TASK ITEM – Transcribe the stretch of entries below from the line with "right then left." through the line with "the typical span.", exactly and with both ends included; leave out all other lines.

Data excerpts –
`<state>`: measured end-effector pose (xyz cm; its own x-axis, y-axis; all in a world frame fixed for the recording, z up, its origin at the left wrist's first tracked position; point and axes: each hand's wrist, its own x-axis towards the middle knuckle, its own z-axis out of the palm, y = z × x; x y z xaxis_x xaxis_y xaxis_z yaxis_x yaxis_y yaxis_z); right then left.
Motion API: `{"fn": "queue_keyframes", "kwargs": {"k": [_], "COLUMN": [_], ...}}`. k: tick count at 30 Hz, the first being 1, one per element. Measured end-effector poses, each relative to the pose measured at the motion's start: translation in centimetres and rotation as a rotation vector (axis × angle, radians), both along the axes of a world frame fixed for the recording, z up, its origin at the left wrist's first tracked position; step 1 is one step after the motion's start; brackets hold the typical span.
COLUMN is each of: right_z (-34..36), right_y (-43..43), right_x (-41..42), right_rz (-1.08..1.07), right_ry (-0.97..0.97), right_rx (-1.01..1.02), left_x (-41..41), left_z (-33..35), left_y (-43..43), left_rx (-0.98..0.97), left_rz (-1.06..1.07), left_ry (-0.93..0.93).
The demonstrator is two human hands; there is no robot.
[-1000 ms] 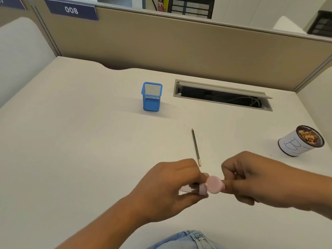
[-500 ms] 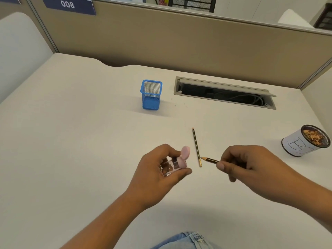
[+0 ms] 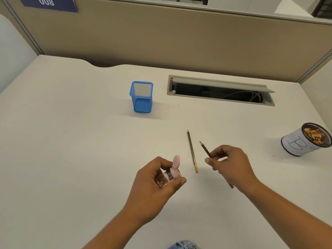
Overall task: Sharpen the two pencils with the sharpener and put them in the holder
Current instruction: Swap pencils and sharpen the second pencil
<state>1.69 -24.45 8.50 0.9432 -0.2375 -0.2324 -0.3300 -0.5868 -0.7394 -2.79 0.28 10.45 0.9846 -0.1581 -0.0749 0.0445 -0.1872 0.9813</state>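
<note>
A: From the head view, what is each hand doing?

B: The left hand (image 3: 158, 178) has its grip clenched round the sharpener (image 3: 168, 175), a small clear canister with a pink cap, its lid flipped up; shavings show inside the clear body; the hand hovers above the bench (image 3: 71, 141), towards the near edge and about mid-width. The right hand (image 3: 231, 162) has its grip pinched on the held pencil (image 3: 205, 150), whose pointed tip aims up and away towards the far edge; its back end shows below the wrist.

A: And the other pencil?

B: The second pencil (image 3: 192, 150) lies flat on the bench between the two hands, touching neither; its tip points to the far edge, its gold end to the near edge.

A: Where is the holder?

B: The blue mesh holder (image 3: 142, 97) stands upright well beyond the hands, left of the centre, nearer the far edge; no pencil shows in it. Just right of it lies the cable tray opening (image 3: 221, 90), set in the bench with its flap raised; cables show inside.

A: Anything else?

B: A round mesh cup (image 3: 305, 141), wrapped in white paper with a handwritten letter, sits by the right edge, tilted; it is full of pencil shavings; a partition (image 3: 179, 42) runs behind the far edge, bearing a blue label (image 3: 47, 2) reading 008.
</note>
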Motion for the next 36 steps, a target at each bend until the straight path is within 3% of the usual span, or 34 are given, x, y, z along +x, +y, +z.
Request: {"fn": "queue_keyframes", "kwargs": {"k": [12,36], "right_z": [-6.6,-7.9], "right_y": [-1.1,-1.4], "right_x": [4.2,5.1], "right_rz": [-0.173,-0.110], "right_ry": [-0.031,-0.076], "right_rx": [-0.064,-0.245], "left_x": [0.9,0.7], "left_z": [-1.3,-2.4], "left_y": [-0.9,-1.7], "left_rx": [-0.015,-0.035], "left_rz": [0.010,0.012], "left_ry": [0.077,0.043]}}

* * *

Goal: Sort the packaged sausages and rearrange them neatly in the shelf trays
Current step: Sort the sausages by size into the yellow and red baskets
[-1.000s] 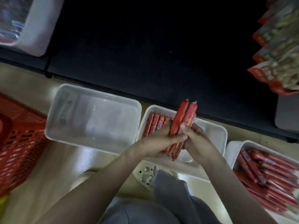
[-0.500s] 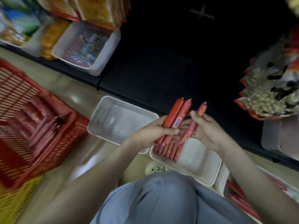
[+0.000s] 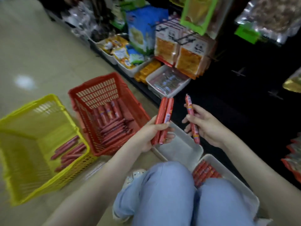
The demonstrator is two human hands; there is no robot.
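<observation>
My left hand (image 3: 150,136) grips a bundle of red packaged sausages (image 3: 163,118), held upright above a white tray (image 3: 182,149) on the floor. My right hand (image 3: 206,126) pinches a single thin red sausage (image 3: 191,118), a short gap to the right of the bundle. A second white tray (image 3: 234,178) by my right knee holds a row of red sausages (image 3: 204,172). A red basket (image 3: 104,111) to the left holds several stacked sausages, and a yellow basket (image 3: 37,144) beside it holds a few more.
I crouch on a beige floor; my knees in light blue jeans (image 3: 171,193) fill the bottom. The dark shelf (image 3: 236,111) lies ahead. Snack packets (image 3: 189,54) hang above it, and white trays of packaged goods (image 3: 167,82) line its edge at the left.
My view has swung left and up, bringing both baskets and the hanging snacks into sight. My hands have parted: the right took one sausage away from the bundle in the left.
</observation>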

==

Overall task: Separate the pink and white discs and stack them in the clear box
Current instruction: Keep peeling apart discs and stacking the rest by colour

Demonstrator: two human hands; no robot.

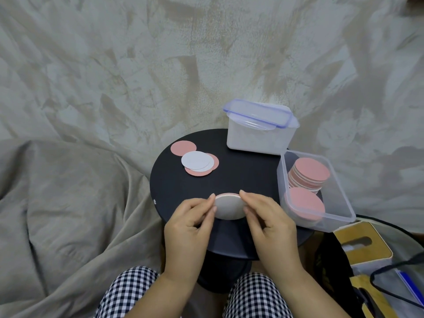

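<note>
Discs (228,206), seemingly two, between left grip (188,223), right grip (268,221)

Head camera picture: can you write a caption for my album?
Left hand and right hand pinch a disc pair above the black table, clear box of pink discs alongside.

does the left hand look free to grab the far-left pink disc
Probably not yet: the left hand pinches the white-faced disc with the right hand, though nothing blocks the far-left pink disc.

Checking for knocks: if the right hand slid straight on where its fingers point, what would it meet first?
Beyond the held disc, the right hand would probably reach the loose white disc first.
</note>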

RESPONSE TO THIS EXERCISE –
`<state>`: measured end-effector pose (xyz cm; its own x-axis, y-axis; all in a world frame fixed for the recording, z up, its origin at the left wrist's first tracked position; point and axes: each hand's wrist, its own x-axis towards the middle knuckle, its own z-axis out of the palm, y = z × x; x y z xaxis_x xaxis_y xaxis_z yaxis_x yaxis_y yaxis_z); right then left.
Motion API: `{"fn": "queue_keyframes", "kwargs": {"k": [_], "COLUMN": [_], ...}}`. k: tick count at 30 Hz, the first being 1, one per element. Measured end-effector poses, each relative to the pose measured at the motion's start: translation in centimetres and rotation as a rotation vector (axis × angle, radians), both along the axes of a world frame fixed for the recording, z up, its origin at the left wrist's first tracked position; step 1 is one step after the motion's start; brackets hold the typical span.

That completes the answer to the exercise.